MYOCARDITIS: THE LAST FRONTIER
IN ADVANCED HEART DISEASE |
The incidence of congestive heart failure (CHF) is increasing dramatically and
CHF is now the most common diagnosis-related group for patients over 65 years
of age admitted to hospital. Determining the etiology of heart failure is critical,
as this defines the patient’s natural history and treatment options. Despite a full
evaluation of patients with new-onset or progressive heart failure utilizing traditional
techniques, including endomyocardial biopsy (EMB), approximately 50% of patients
are deemed “idiopathic” in origin. A “virus” is suspected as the cause of most cases
of nonischemic cardiomyopathy and, if true, viral myocarditis diagnosis and treatment
represent a remarkable opportunity to alter the observed increase in cardiac dysfunction
and heart failure.
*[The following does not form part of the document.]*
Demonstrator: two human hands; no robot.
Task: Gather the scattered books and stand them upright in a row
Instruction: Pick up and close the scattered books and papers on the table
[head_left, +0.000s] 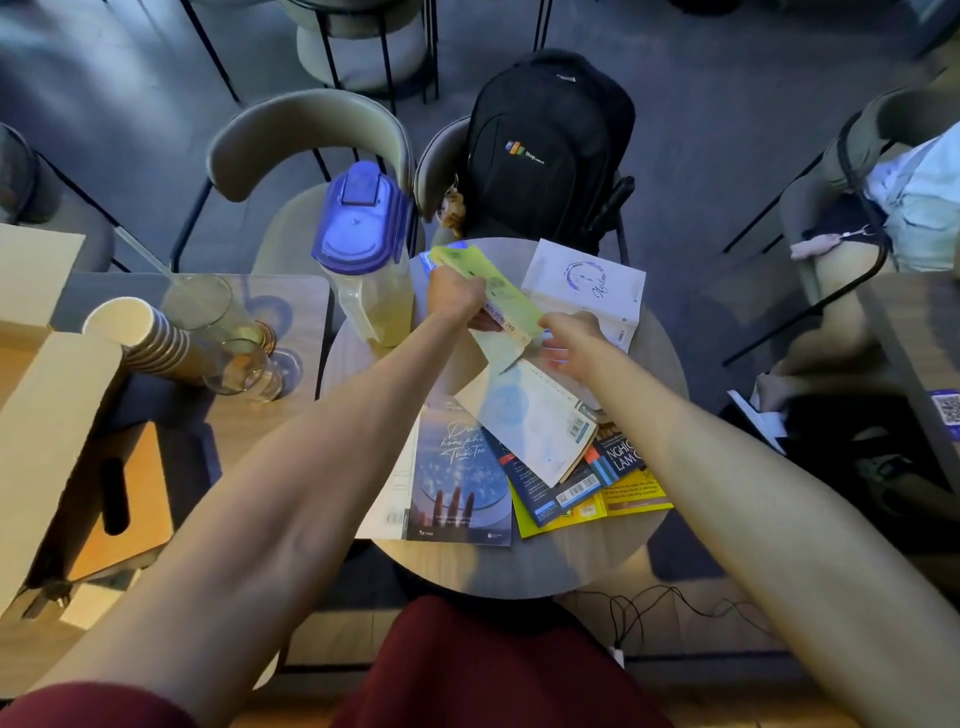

In this issue of Dialogues in Cardiovascular Medicine, the world’s
experts in myocarditis address our current understanding of the pathophysiology and
treatment of this disorder.
Dr Cooper addresses nonviral causes of myocarditis, including giant cell myocarditis,
sarcoidosis, and hypersensitivity eosinophilic myocarditis. While the etiology of each of
these nonviral disorders is unclear, the pathophysiology, as currently defined (immune,
inflammatory, and allergic), does allow appropriate management. Each of these disorders
is relatively rare and accounts for only a small portion of those patients in the
idiopathic cardiomyopathy category...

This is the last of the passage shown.